こんばんは。
ピクセルアニメクリエイターのおかか容疑者でございます。
当ブログでも語らせていただいております、無料のゲームエンジン「GDevelop」。
そのGDevelopでは公式でドキュメントが存在しておりまして、ゲーム開発初心者の方でも取り組みやすいよう、様々なリファレンスが用意してあります。
これらを見ているのもなかなか楽しくてですね。ちょいと覗いておりましたわけですが。
Resources – GDevelop documentation
コチラのページでは「リソース」と称しまして、開発者のために必要なリソース(素材)が使えるサイトを紹介してくれているのですね。
実に良心的ですな。
この中に「Pixel art creation」という項目がございまして。「ドット絵を描くためのツール」としてもいろいろなものが紹介されております。
半分くらいがワタシの知らないものでして、世の中いろんなツールが出ているものだなぁ、とまた面白く思っておりましたところ。
この欄の一番下。
「Libresprite(Asepriteのフリーバージョンのようなもの)」とありますね…?
なにこれ??
どうにも気になってしまいましたので一度調べてみたのですが、これがまた情報が少ない。
とりわけ日本語の情報となると皆無レベルです。
じゃあ自分で試してみた方が早いのでは?
情報が足りていない分野であればこそワタシが突撃していくべきでしょう!
というわけで本日はこのちょっと怪しげなソフト、「Libresprite」の使用感について語ってまいります。
Libresprite(リブレスプライト)とは
ではさっそく、まずはこのLibresprite(リブレスプライト)って何なのか?について見てみましょうか。
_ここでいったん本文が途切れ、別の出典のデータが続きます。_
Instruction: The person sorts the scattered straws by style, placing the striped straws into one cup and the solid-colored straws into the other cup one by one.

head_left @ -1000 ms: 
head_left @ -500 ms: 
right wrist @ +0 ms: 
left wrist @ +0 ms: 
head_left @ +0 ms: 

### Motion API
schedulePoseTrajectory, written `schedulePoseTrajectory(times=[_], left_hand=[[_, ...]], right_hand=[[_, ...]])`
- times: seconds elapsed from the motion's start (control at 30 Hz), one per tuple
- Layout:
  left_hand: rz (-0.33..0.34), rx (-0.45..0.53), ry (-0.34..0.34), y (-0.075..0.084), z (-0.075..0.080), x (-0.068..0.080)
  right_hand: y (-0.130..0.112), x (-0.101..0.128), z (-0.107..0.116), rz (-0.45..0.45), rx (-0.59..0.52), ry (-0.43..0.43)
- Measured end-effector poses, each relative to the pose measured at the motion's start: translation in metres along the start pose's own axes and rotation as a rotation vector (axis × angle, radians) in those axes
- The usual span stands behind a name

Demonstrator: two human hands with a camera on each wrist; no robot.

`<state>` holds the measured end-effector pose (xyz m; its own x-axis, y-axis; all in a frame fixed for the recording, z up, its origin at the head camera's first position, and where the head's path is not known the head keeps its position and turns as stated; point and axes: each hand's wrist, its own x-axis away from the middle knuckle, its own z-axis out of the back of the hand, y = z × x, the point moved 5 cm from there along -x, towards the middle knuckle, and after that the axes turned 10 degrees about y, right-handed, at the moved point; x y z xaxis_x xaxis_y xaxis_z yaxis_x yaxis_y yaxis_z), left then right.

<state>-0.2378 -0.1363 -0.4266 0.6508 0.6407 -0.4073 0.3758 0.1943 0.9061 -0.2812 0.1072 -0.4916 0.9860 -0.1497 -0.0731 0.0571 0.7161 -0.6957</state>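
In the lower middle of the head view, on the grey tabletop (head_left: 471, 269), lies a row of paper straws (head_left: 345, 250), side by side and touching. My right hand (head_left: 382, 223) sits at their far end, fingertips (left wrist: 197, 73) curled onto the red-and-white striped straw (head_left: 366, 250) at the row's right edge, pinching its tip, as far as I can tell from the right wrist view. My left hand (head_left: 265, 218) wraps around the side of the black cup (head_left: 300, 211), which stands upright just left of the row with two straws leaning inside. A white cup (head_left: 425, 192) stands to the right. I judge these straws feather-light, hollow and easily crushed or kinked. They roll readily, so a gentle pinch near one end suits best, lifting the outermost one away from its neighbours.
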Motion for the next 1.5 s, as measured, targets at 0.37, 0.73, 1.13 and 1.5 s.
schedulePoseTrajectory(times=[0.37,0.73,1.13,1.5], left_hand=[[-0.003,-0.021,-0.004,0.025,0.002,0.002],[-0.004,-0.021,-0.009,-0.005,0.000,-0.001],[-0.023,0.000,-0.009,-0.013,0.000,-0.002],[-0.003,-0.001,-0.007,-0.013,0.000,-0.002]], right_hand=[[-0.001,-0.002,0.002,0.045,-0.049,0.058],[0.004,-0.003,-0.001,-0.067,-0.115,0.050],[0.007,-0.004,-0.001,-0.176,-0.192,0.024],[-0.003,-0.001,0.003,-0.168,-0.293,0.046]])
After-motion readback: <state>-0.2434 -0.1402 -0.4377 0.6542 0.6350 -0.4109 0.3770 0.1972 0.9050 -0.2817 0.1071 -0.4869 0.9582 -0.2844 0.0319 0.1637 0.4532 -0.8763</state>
コチラからLibrespriteの公式ページ?に飛ぶことができます。
「ABOUT」のページにて、このソフトがどういったものなのかが簡潔ながら書かれておりました。
このような文言がございますね。
要は「Asepriteのフォーク」とのことです。
(「Aseprite(エースプライト)」をご存じなければ、過去記事「ドット絵イラストをPCで作成したいときのオススメソフト、厳選して2つ紹介。 – ピクセル独房」をご覧ください。)
フォークって食べる時の三叉のアレしか思い浮かばないのですが、コチラの用語集↓の解説によりますと「既存ソフトのコピーで、元のソフトのライセンスが許せば独自のソフトとして開発ができるもの」らしいです。
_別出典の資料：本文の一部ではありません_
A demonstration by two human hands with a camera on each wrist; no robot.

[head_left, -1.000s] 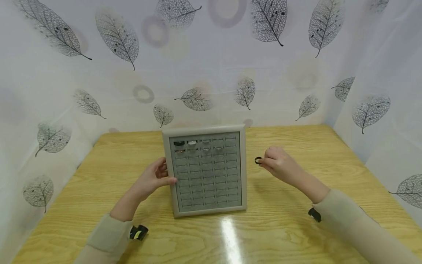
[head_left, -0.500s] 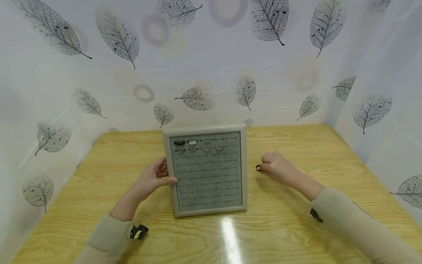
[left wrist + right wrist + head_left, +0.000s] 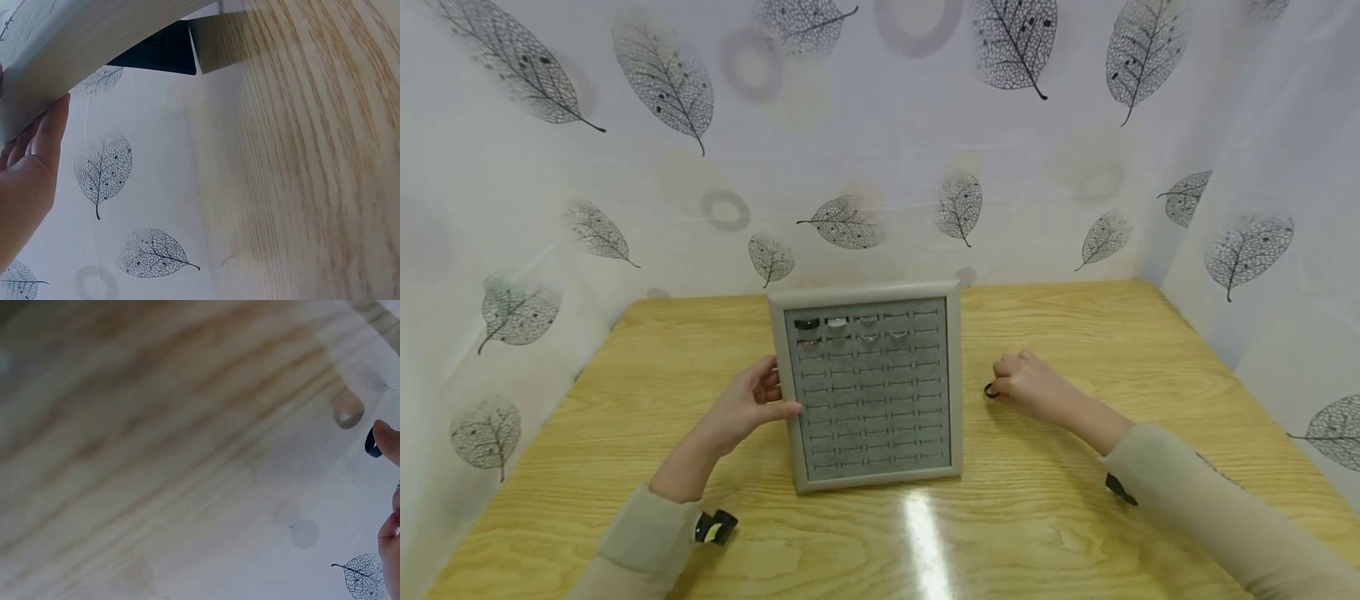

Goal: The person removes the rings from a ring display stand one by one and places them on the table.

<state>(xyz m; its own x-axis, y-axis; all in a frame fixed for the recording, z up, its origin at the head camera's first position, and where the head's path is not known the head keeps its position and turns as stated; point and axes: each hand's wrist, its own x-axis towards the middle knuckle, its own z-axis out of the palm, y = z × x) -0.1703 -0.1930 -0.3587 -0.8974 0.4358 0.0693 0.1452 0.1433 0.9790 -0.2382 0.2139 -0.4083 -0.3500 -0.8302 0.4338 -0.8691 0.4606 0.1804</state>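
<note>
A ring display board (image 3: 872,400) with a pale frame and grey slotted padding stands tilted back on the table. My left hand (image 3: 748,408) grips its left edge, thumb on the front and fingers behind. Several rings sit in the top two rows at the left, among them a black ring (image 3: 807,324) and a white ring (image 3: 837,322). To the right of the board, my right hand (image 3: 1033,390) pinches another black ring (image 3: 371,445) between thumb and finger, low over the table. In the left wrist view, the fingers (image 3: 53,128) lie against the board's underside.
The wooden table (image 3: 1037,517) extends around the board on all sides. Behind it and at both sides hangs a white leaf-print curtain (image 3: 880,150). A dark support flap (image 3: 165,53) shows behind the board in the left wrist view.
My right hand has moved down towards the table with the black ring, which now sits lower beside the board. The left hand and the display board have stayed in place.
</note>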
Fork (フォーク) – MDN Web Docs 用語集: ウェブ関連用語の定義 | MDN
オープンソースの話などはほとんど知らない世界なのですが、この文にもライセンスが云々とありますので、おそらくこのあたりの問題はクリアしているソフトなのでしょう。
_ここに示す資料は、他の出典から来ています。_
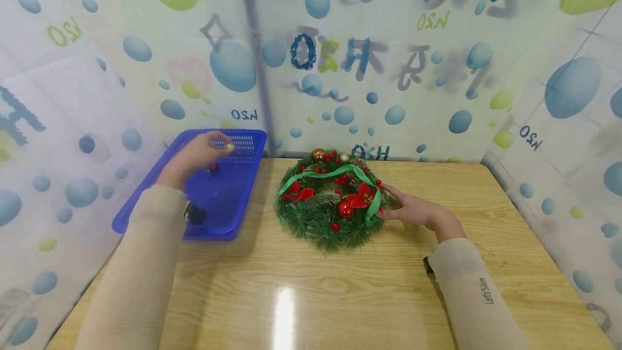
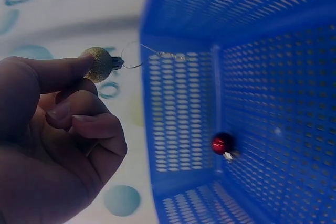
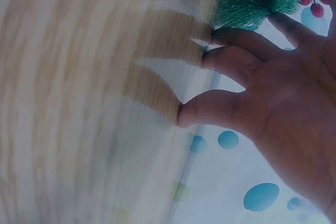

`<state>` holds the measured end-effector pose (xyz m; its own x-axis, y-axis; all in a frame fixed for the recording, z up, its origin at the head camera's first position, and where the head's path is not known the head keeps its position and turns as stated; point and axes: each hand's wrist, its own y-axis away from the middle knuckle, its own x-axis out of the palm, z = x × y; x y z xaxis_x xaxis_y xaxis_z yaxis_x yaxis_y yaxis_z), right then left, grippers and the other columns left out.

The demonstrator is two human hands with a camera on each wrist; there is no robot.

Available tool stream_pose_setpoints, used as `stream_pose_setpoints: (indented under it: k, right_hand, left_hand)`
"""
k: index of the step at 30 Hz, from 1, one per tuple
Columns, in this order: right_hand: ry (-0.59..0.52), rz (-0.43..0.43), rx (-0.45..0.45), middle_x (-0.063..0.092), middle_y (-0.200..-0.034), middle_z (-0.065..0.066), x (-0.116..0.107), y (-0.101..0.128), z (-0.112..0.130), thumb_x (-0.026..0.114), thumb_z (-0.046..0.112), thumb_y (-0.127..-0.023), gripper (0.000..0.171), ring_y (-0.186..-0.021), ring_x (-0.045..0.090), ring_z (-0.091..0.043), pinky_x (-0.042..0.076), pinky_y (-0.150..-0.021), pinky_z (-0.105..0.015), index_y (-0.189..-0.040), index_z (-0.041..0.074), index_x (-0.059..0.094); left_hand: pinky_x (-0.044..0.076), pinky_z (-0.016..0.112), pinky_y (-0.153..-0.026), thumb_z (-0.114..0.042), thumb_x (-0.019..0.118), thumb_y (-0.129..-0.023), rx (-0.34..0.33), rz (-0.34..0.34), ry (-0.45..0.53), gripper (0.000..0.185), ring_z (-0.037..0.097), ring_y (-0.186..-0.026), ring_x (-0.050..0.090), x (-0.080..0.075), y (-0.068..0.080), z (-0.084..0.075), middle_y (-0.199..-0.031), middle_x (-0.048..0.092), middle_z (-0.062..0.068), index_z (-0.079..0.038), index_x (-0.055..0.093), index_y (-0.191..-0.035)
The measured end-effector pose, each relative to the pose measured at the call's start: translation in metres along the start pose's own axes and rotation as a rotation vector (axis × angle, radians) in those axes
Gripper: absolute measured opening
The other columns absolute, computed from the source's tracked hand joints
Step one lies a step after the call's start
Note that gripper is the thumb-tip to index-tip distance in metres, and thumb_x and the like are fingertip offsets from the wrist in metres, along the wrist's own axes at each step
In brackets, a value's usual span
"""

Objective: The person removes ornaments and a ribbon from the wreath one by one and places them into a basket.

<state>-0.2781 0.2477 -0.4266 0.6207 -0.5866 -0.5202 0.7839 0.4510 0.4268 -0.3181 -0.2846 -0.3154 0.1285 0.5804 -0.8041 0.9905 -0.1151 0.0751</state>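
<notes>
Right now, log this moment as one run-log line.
left hand: pinches gold bauble over blue basket | red bauble: in basket | right hand: touches wreath

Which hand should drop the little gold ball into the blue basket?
Probably the left hand: it already pinches the gold ball over the blue basket. The right hand rests by the wreath, away from the basket.

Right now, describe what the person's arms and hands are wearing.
Both arms wear long beige sleeves to the wrist. The right sleeve carries small dark lettering along the forearm. Left hand and right hand are bare, without gloves. A dark wrist-mounted device shows under the left sleeve.
</notes>
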Motion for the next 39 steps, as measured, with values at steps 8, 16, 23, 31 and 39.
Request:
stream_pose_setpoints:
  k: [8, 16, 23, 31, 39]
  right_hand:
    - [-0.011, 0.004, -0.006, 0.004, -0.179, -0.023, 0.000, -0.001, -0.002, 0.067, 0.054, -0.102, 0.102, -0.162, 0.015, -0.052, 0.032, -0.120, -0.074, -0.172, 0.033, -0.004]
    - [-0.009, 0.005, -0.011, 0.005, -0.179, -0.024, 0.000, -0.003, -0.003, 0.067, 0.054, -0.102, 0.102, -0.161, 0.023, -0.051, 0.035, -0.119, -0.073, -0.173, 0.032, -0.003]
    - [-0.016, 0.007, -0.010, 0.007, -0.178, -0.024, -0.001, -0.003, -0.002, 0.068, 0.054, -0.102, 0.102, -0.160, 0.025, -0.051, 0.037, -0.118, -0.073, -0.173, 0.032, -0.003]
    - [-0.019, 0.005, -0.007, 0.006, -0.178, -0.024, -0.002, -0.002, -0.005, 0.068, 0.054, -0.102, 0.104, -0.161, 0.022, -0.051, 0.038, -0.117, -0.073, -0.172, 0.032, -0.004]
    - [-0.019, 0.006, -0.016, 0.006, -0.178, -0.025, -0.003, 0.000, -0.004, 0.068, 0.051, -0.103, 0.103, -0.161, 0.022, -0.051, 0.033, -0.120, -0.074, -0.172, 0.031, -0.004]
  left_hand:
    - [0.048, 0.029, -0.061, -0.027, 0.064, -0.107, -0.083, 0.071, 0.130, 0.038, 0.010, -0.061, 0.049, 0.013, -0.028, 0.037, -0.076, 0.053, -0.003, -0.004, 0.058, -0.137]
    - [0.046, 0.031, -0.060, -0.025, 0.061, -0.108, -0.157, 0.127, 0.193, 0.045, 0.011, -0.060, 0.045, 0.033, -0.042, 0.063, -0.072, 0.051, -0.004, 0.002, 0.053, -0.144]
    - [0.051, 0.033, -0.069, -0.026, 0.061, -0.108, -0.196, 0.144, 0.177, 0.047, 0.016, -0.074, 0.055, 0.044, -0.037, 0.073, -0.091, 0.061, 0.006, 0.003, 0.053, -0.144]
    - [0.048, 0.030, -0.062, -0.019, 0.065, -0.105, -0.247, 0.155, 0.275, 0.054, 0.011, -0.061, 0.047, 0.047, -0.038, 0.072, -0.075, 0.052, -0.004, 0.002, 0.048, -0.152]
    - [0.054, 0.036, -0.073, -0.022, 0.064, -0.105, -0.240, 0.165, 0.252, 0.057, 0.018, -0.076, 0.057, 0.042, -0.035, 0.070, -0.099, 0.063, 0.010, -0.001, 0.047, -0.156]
(そもそもGDevelopのドキュメントに記載されているものですので、怪しいリスキーなものは掲載しないでしょうね。)
Asepriteに対しての感謝も大々的に掲載されておりますので、本家に対してリスペクトを持って制作したソフトなのだと思われます。
Librespriteを使ってみた
Librespriteの概要がわかったところで、試しに一度使ってみることにしましょう。
というのも、本家Asepriteとの差異については触れているページが見つかりませんので、自分で試してみないと何もわからんのですね。うおォン。
入手に関しては特に難しいところはないでしょう。
先の公式ページにて「DOWNLOADS」のページがございますので、コチラからお使いのPCに合わせた形式のものをダウンロードしましょう。
そのZIPファイルを解凍(今は展開と言うらしいですね)して、中のファイルから「libresprite.exe」を起動してください。
起動した直後のホーム画面です。
うん。まんまだね。
そしてめっちゃニッコニコですね。
新規ファイルを作ってみるとこういう画面に。
こちらもまんま……だと思いましたが、ひとつ相違が出てきました。
Librespriteの方ではキャンバスの「高度な設定」ができないようです。
これにより、コモドール64スタイルで描いてみたい場合などは結構大変になりそうですね。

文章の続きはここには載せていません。